The Coca-Cola Company in May said nearly 10 out of 18 million refreshments -- "more than half" of all those served to spectators -- would be "without single-use plastic".
But the Atlanta-based giant said it has had to use plastics due to "technical and logistical constraints", despite Paris banning spectators from bringing single-use containers to Olympics sites.
At the site for the swimming events for example, glass bottles were being emptied into red-and-white cups, as noted by one AFP journalist.
While 700 drink fountains have been deployed across the competition, plastic bottles are being used where glass alternatives aren't an option, said Georgina Grenon, the head of sustainability for the Paris Games.
In a press release on Friday Coca-Cola said it needed to adapt to each location and find the "best conditions for safety and food quality", given technical and logistical constraints including water and electricity supplies, and storage space.
But this year's Paris Games should still slash plastics use compared to the 2012 London Games, according to the organising committee.

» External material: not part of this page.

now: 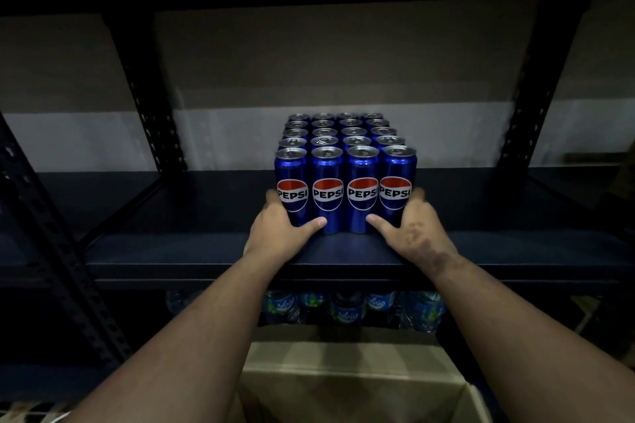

"In our estimations of what will be served... we believe we will attain this 50 percent plastic single-use plastic reduction," said Grenon.
The bottles poured into cups would not count towards this target, she added.
Environmental protection charity France Nature Environment (FNE) slammed the firm for "unjustified plastic pollution", adding on Friday that the US company deserved the "gold medal for greenwashing" during the Olympics.
In 2022, the most recent data available, Coca-Cola, which is one of the world's top plastics producers, manufactured 134 billion plastic bottles.
The beverage giant has set a target for all its bottles to be made from fully recycled plastic by 2030.
Of those currently filling rubbish bins at the Paris Games, Coca-Cola said around 6.2 million would be from this form, known as PET plastic.